Use the following rules and guidelines when you update the search query:
The query that you enter must use valid Cloudera Navigator search syntax.
For information about Cloudera metadata search syntax, see the Cloudera documentation. Metadata Manager does not validate the search syntax.
To validate the search syntax, click
Test Connection
. If the search query is not valid, an error message appears. You can also run the search in Cloudera Navigator before you update the search query in Metadata Manager.
Before you exclude an HDFS directory, verify that no files in the directory or its subdirectories are used in the data flow.

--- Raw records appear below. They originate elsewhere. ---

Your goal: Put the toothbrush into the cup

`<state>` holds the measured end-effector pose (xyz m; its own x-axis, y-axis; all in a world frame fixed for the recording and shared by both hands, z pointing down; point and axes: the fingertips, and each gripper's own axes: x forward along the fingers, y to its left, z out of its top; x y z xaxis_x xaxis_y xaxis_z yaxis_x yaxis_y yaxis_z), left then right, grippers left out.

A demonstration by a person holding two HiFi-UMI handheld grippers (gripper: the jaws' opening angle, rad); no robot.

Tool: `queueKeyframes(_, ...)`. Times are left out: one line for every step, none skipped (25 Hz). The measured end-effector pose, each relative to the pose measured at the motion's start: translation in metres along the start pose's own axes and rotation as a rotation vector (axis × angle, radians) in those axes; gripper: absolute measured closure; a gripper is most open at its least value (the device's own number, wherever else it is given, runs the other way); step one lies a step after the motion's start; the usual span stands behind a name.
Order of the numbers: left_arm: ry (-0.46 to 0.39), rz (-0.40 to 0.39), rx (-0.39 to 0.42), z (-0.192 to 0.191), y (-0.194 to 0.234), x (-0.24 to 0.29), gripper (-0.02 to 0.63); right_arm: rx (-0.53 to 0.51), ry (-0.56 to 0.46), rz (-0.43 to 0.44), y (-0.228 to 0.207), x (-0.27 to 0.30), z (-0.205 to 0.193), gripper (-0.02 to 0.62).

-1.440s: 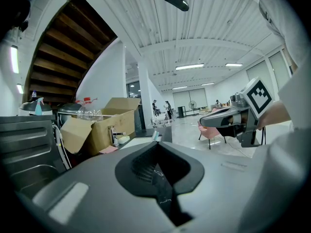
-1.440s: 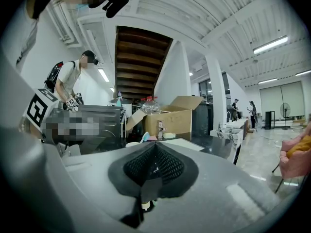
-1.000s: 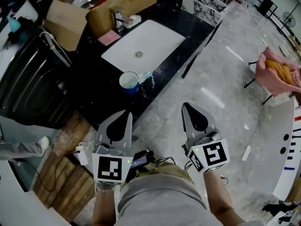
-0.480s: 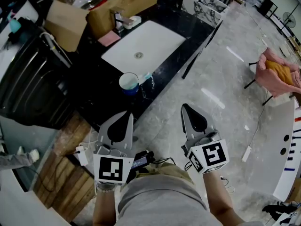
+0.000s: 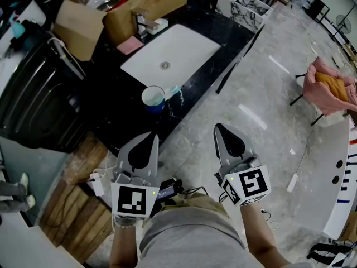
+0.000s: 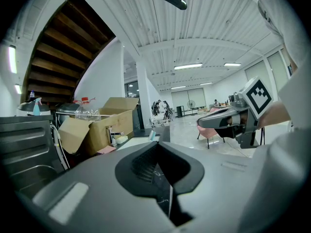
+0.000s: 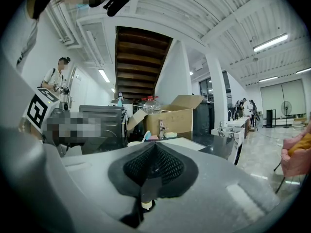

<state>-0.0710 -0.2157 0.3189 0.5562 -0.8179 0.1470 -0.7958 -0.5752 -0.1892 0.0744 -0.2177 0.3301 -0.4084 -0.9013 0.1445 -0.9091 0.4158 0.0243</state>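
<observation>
1. Two hand-held grippers: the left hand-held gripper (image 5: 149,135) and the right hand-held gripper (image 5: 218,128).
2. One cup (image 5: 153,98), near the front edge of the counter (image 5: 125,113).
3. One toothbrush (image 5: 174,89).
4. One sink (image 5: 189,43).
5. One faucet (image 5: 140,20).
6. One pink chair (image 5: 329,88).

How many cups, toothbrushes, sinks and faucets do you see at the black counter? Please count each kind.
cup: 1
toothbrush: 1
sink: 1
faucet: 1
Total: 4
</observation>
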Motion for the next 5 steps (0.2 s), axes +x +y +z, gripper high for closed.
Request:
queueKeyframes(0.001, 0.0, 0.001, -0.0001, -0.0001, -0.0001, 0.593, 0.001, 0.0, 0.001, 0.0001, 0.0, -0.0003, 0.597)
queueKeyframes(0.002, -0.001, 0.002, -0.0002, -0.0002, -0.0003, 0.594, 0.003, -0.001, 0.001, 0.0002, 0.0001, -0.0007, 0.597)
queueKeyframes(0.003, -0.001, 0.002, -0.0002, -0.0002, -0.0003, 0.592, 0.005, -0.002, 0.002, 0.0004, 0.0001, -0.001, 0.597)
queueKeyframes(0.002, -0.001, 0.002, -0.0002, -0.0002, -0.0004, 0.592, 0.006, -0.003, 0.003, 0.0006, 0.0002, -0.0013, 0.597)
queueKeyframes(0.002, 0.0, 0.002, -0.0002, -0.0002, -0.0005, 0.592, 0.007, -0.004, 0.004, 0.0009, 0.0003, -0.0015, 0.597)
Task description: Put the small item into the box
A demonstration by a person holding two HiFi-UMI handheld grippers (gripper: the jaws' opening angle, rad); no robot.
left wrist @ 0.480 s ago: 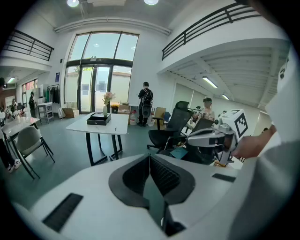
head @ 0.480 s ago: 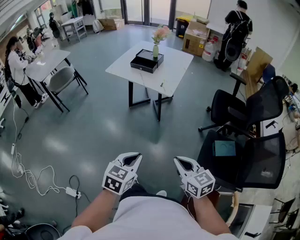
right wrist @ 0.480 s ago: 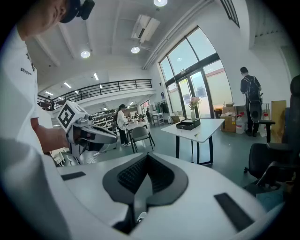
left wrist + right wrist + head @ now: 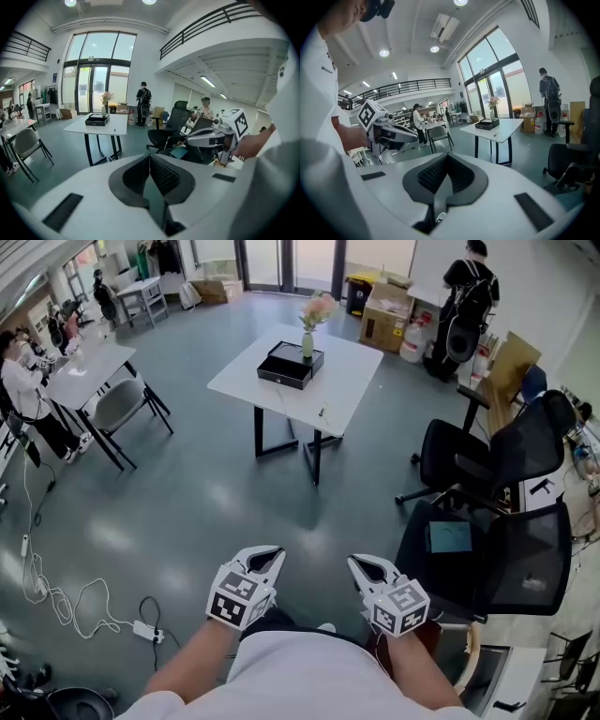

If you exclude any HDFS entity that is used in a data flow, lineage links can break. For example, your Cloudera distribution contains a Pig job template that writes temporary files to directory
/tmp
, and the temporary files are used as inputs for another Pig job template. When you run data lineage, Metadata Manager shows lineage links between the upstream Pig job template and the temporary files and between the temporary files and the downstream Pig job template. If you exclude directory
/tmp
from the metadata load, Metadata Manager shows no lineage links between the two Pig job templates.
Purge the resource after you update the search query.
To extract metadata from a Cloudera Hadoop cluster, the Metadata Manager Service creates temporary files on the machine where the Metadata Manager Service runs. The Metadata Manager Service uses the temporary files to create the IME files that extract metadata from the Hadoop cluster. These files remain on the server until you purge the resource.
The contents of the temporary files vary based on the search query. If you do not purge the resource after you change the search query, Metadata Manager adds the search results from the new query to the temporary files but does not delete the contents from the previous query. This can cause unpredictable search results, especially when the new search query extracts fewer objects than the previous query.
For example, you update the default search query to exclude HDFS directory
/user/test
. If you do not reload the resource, the temporary files related to the default query remain on the server. Metadata Manager still extracts entities from
/user/test
because the default query did not exclude this directory from the metadata load.
To delete the temporary files, purge the resource. The next time you load the resource, Metadata Manager creates new temporary files and extracts metadata based only on the new search query.
You can include all entities in the metadata load.
To include all entities in the metadata load, replace the default search query with an asterisk (
*
) or delete the default query and leave the
Search query
property blank.
Do not exclude all HDFS entities by entering a wildcard character for the file system path.
Do not enter a wildcard character for the file system path to exclude all HDFS entities. If you try to exclude all HDFS entities by entering a wildcard character for the file system path, Metadata Manager excludes all entities that have the fileSystemPath property.
For example, you enter the following search query to exclude all HDFS entities:
NOT (fileSystemPath:*)
If you enter this query, Metadata Manager excludes all HDFS entities. However, because Hive tables, Hive partitions, and Pig tables have the fileSystemPath property, Metadata Manager also excludes these entity types.